Mr. Rushil K. Thakkar is one of the Directors of the subsidiary. This subsidiary will strengthen its commitment to sustainable and innovative solutions for clients across Southeast Asia. This expansion will not only broaden market access but also lays the foundation for exploring further opportunities in this region.
Commenting on the New Subsidiary, Managing Director Rushil Thakkar, said:
“The establishment of Rushil Decor Pte. Ltd. marks a significant milestone in our company’s growth journey. The new subsidiary is established to serve the growing demand for high-quality laminates in the Southeast Asia region. This expansion aligns with Rushil Decor’s vision to build a stronger international footprint. We are confident that this move will open new avenues for growth, help us achieve our long-term business objectives, and deliver enhanced value to our stakeholders.”
About Rushil Decor
Founded in 1993, Rushil Decor Limited is a globally leading company in modern interior infrastructure and eco-friendly composite wood panels. The company excels in setting industry benchmarks through innovative designs and advanced technology. Operating six cutting-edge manufacturing plants, Rushil Decor has an annual capacity of 3,30,000 CBM MDF and 3.49 million laminates, serving customers in over 54 countries. The company’s product range includes VIR Laminates, VIR MDF boards, VIR MAXPRO (HDFWR) boards, VIR Pre-laminated Decorative MDF/HDFWR boards, VIR Modala Ply, VIR PVC and VIR WPC boards/doors.
Rushil Decor’s commitment to quality, design excellence and customer-centricity distinguishes it in the market. Driven automated plants, world class German technologies and global standards, Rushil Decor relentlessly creates smarter spaces. The company ensures optimal supply chain efficiencies and resource utilization. Strategic local plantations further enhance cost advantages in raw material sourcing, allowing Rushil Decor to meet global market demand effectively and sustainably.
For more details, please visit: www.rushil.com.

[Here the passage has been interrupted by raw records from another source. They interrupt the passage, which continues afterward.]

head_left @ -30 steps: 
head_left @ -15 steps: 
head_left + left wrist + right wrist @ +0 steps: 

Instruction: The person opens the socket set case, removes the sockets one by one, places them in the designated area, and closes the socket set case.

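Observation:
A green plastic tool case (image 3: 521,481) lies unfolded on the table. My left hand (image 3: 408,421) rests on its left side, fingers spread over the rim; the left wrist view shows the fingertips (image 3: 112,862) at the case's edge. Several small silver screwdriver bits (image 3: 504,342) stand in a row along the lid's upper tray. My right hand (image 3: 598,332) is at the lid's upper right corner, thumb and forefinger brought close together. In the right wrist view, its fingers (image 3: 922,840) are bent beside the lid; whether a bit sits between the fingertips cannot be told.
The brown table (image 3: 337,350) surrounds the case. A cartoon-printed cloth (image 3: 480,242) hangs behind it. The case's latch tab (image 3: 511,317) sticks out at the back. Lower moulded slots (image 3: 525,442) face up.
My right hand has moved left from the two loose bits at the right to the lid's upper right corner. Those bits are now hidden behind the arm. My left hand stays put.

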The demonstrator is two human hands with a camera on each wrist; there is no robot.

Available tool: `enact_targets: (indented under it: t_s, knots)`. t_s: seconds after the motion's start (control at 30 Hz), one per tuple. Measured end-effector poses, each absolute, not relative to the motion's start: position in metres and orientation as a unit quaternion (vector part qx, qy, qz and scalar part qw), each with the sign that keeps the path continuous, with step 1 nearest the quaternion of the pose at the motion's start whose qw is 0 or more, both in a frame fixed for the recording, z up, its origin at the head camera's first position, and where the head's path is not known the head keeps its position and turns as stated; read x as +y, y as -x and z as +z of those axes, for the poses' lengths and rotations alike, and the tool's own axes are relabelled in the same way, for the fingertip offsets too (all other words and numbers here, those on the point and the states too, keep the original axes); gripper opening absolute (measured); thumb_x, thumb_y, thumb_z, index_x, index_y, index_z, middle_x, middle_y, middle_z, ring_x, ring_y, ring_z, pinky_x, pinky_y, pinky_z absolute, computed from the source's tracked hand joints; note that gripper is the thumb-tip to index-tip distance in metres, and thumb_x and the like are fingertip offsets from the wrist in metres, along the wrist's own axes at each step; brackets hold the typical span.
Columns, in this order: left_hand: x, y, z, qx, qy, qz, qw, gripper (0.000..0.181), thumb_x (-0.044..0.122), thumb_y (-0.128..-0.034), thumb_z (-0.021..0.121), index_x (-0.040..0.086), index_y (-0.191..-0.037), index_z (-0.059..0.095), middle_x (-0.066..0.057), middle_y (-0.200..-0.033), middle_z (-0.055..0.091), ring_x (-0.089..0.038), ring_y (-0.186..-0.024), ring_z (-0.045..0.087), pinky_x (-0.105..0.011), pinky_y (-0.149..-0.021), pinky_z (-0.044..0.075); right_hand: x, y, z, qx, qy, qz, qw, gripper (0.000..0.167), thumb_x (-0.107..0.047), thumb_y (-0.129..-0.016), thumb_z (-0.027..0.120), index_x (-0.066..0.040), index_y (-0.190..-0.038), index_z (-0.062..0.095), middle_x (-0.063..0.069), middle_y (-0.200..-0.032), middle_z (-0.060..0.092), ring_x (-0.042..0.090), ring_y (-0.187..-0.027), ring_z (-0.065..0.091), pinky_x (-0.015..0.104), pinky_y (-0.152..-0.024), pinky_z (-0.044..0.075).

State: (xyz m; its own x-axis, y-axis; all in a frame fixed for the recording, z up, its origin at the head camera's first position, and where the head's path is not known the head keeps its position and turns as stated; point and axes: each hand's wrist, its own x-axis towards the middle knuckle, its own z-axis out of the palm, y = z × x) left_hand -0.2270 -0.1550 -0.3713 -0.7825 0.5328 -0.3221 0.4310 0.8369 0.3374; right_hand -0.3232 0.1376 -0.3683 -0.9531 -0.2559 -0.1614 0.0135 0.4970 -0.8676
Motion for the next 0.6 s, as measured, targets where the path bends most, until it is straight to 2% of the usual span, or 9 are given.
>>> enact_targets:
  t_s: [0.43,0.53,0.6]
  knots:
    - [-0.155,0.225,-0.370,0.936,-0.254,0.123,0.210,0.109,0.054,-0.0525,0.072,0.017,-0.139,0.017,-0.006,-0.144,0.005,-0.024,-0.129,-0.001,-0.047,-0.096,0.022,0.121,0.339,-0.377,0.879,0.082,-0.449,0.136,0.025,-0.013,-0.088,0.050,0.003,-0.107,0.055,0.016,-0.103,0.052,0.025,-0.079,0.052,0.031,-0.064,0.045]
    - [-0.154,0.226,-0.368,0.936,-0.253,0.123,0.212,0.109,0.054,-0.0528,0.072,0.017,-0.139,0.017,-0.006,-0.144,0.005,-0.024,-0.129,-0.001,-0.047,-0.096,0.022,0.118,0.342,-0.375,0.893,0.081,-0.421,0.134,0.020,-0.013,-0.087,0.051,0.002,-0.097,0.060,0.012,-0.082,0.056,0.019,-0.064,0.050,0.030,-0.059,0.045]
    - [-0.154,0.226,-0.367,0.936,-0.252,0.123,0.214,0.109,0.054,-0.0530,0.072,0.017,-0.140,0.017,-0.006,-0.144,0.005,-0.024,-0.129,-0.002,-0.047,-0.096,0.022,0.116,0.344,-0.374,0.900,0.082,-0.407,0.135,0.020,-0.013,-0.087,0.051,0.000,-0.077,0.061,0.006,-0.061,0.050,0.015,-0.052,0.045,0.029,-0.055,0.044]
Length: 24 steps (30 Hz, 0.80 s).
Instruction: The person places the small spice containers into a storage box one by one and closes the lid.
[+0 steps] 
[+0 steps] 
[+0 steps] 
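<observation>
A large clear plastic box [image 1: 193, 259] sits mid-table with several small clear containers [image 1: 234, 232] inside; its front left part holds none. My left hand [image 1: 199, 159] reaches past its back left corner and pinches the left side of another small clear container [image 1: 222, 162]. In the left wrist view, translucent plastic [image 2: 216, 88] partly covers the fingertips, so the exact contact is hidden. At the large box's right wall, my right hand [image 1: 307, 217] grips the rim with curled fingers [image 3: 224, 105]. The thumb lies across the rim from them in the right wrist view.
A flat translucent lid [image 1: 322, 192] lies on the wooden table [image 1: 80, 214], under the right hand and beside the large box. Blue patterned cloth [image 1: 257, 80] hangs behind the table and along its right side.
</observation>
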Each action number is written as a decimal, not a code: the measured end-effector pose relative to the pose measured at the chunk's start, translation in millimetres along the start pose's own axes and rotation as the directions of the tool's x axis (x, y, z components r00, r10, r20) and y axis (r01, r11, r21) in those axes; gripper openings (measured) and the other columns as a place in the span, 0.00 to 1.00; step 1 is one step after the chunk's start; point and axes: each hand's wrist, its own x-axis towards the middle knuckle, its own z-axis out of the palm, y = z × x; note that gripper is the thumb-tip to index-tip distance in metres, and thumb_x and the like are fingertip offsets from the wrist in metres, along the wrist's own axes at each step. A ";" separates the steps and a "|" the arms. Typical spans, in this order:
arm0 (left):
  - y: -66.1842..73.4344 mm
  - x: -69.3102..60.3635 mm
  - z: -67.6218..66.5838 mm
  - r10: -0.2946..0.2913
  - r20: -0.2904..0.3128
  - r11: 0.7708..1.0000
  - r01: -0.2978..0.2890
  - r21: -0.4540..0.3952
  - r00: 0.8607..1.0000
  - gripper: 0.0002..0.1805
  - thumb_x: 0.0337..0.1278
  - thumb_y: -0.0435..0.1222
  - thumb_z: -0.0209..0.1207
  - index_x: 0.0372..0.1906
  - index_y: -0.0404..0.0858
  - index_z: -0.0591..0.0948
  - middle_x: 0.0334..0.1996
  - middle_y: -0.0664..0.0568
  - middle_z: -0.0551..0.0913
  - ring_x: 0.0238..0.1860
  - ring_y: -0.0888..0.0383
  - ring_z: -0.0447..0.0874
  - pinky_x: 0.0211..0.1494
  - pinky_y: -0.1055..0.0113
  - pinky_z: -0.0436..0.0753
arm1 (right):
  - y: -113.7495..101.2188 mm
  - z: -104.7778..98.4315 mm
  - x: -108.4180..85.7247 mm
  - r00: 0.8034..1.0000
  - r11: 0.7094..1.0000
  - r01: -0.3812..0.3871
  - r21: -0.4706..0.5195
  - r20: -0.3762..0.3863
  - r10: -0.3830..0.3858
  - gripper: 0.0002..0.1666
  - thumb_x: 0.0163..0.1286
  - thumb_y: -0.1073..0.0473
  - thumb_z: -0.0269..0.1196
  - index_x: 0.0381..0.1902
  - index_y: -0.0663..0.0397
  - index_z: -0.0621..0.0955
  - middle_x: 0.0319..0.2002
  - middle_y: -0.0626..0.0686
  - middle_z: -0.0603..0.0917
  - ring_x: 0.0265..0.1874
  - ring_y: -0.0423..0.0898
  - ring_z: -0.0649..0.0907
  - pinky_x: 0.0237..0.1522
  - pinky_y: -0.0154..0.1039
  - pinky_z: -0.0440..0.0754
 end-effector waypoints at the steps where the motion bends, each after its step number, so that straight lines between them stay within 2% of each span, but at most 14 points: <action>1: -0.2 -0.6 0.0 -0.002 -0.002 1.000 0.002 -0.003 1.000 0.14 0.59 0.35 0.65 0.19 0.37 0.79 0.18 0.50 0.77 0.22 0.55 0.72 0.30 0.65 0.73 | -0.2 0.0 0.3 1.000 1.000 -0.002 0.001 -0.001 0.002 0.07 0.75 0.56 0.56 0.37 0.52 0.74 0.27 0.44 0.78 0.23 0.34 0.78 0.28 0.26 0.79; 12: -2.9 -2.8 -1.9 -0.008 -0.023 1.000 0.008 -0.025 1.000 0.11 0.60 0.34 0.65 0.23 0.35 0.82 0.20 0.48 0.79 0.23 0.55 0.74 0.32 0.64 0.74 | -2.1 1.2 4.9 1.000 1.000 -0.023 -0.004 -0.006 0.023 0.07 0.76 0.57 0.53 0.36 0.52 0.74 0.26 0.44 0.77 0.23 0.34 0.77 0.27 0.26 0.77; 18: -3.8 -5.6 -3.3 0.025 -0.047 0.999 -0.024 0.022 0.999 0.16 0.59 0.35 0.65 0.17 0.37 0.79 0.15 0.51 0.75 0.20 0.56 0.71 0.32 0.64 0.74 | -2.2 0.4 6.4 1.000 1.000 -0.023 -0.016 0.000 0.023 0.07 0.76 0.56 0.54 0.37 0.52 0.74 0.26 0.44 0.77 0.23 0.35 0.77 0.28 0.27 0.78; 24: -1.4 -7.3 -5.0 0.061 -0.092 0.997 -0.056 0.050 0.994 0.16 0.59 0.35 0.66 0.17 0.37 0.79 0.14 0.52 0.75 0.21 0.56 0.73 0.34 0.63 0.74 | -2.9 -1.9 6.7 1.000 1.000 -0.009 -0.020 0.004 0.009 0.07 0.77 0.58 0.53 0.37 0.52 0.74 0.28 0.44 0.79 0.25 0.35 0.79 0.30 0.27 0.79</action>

Statements in this document relating to future status, events, or circumstances, including but not limited to statements about plans and objectives, the progress and results of research and development, potential project characteristics, project potential and target dates for project related issues are forward-looking statements based on estimates and the anticipated effects of future events on current and developing circumstances. Such statements are subject to numerous risks and uncertainties and are not necessarily predictive of future results. Actual results may differ materially from those anticipated in the forward- looking statements. The company assumes no obligation to update forward-looking statements to reflect actual results changed assumptions or other factors.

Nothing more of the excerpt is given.